Matthew Walker has learned to dread the question “What do you do?” At parties, it signals the end of his evening; thereafter, his new acquaintance will inevitably cling to him like ivy. On an airplane, it usually means that while everyone else watches movies or reads a thriller, he will find himself running an hours-long salon for the benefit of passengers and crew alike. “I’ve begun to lie,” he says. “Seriously. I just tell people I’m a dolphin trainer. It’s better for everyone.
The science behind sleep
Walker is a sleep scientist. To be specific, he is the director of the Center for Human Sleep Science at the University of California, Berkeley, a research institute whose goal – possibly unachievable – is to understand everything about sleep’s impact on us, from birth to death, in sickness and health. No wonder, then, that people long for his counsel. As the line between work and leisure grows ever more blurred, rare is the person who doesn’t worry about their sleep. But even as we contemplate the shadows beneath our eyes, most of us don’t know the half of it – and perhaps this is the real reason he has stopped telling strangers how he makes his living.
When Walker talks about sleep he can’t, in all conscience, limit himself to whispering comforting nothings about camomile tea and warm baths. It’s his conviction that we are in the midst of a “catastrophic sleep-loss epidemic”, the consequences of which are far graver than any of us could imagine. This situation, he believes, is only likely to change if government gets involved.

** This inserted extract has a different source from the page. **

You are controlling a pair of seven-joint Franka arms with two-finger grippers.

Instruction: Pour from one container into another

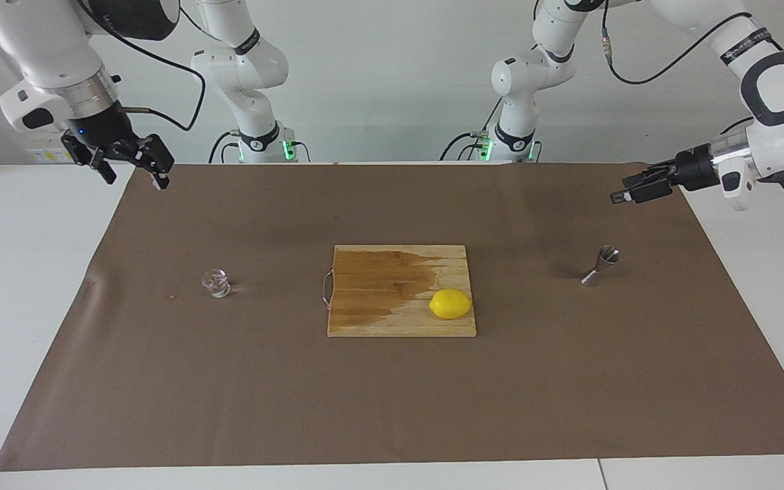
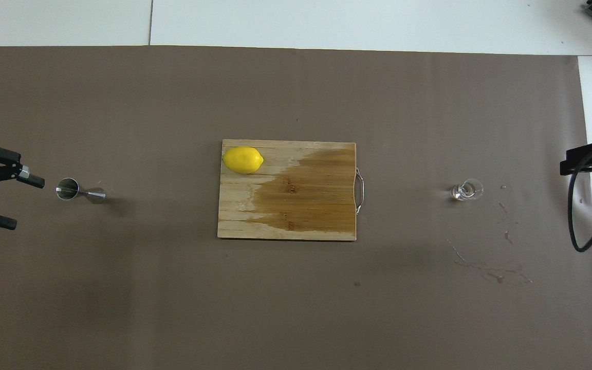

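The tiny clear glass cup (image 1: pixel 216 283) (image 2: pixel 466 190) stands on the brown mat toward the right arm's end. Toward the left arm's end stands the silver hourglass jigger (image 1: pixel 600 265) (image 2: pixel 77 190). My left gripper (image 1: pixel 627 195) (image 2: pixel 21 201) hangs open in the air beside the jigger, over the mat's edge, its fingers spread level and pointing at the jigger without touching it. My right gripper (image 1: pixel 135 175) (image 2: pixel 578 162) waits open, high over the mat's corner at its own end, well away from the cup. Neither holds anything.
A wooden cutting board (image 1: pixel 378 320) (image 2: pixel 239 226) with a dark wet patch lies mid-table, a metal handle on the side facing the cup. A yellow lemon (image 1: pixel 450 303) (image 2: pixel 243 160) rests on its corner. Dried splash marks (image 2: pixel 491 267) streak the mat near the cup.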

Why we sleep- Matthew Walker
Walker has spent the last four and a half years writing Why We Sleep, a complex but urgent book that examines the effects of this epidemic close up, the idea being that once people know of the powerful links between sleep loss and, among other things, Alzheimer’s disease, cancer, diabetes, obesity and poor mental health, they will try harder to get the recommended eight hours a night (sleep deprivation, amazing as this may sound to Donald Trump types, constitutes anything less than seven hours). But, in the end, the individual can achieve only so much.
Walker wants major institutions and law-makers to take up his ideas, too. “No aspect of our biology is left unscathed by sleep deprivation,” he says. “It sinks down into every possible nook and cranny. And yet no one is doing anything about it. Things have to change: in the workplace and our communities, our homes and families. But when did you ever see an NHS poster urging sleep on people? When did a doctor prescribe, not sleeping pills, but sleep itself? It needs to be prioritised, even incentivised. Sleep loss costs the UK economy over £30bn a year in lost revenue, or 2% of GDP. I could double the NHS budget if only they would institute policies to mandate or powerfully encourage sleep.”
Why are we sleep deprived?
Why, exactly, are we so sleep-deprived? What has happened over the course of the last 75 years? In 1942, less than 8% of the population was trying to survive on six hours or less sleep a night; in 2017, almost one in two people is. The reasons are seemingly obvious. “First, we electrified the night,” Walker says. “Light is a profound degrader of our sleep. Second, there is the issue of work: not only the porous borders between when you start and finish, but longer commuter times, too. No one wants to give up time with their family or entertainment, so they give up sleep instead. And anxiety plays a part. We’re a lonelier, more depressed society. Alcohol and caffeine are more widely available. All these are the enemies of sleep.”